Opportunity: Quality Gate Enforcer

Transform into goal-driven content improvement that iterates until quality thresholds are met:

Proposed Operation Modes:
├── refine_to_quality_bar      → Iterate until brand_alignment >= 85
├── refine_for_persona         → Optimize for specific buyer persona
├── refine_for_keyword_density → Achieve target keyword integration
├── refine_competitive_gaps    → Address competitor advantages
└── refine_from_analysis       → Apply specific recommendations from AnalyzeContent

Enhanced User Story:

"As a content manager, I want to refine my blog post until it reaches 85% brand alignment, so that I can publish content that consistently meets our quality standards and supports our GTM goals."

Required Additions: - [ ] Add target_scores parameter with thresholds to achieve - [ ] Add max_iterations parameter to prevent infinite refinement - [ ] Return before_after_comparison with score improvements - [ ] Return refinement_log showing what changed and why - [ ] Accept output from AnalyzeContentCapability as input recommendations - [ ] Return publication_ready boolean when thresholds are met


5. GenerateMetaTagsCapability

Current User Story:

"As an SEO specialist, I want to generate meta tags, so that I can... [undefined]"

Current Implementation Gaps: - Generates tags without SEO intelligence - No keyword research integration - No competitive analysis - No click-through prediction

Opportunity: SEO-Optimized Metadata Generator

Transform into strategic metadata creation with performance prediction:

Proposed Operation Modes:
├── generate_marketplace_meta  → Optimized for AWS Marketplace search
├── generate_blog_meta         → Long-tail keyword optimized
├── generate_landing_page_meta → Conversion-focused meta
├── generate_from_competitors  → Beat competitor meta rankings
└── generate_variants          → A/B test variations

Enhanced User Story:

"As an SEO manager, I want to generate marketplace meta tags that outrank my top 3 competitors, so that I can increase organic search impressions by 40% for my target keywords."

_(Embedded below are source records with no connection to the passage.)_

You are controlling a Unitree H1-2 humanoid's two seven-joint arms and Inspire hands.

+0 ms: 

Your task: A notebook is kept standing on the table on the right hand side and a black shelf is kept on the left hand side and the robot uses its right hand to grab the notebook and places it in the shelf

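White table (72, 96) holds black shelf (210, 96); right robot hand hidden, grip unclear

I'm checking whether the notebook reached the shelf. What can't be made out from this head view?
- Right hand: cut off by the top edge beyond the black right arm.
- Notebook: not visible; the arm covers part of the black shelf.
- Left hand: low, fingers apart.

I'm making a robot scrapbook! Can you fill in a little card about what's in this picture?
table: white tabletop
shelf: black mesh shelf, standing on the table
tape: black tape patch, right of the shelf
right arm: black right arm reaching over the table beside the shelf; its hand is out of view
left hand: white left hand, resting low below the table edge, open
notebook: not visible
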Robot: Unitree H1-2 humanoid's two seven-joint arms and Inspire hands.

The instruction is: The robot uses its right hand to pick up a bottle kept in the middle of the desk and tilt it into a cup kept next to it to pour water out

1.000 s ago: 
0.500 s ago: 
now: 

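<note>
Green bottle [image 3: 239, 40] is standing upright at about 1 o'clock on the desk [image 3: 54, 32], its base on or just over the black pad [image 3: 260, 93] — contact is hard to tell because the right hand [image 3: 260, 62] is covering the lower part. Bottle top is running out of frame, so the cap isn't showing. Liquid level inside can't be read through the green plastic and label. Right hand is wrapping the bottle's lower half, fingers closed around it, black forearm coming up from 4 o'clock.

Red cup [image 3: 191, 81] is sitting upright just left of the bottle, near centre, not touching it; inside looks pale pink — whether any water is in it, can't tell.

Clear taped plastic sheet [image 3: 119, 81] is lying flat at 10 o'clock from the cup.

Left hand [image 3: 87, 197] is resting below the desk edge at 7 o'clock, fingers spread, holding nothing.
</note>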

Required Additions: - [ ] Integrate with KeywordResearchCapability for data-driven keyword selection - [ ] Add competitor_urls parameter to analyze and beat competitor meta - [ ] Return predicted_ctr based on meta tag quality - [ ] Return keyword_coverage showing which target keywords are included - [ ] Return serp_preview showing how meta will appear in search results - [ ] Add marketplace_optimization mode for AWS Marketplace search algorithm


6. GenerateContentSeriesCapability

Current User Story:

"As a content strategist, I want to generate a content series, so that I can... [undefined]"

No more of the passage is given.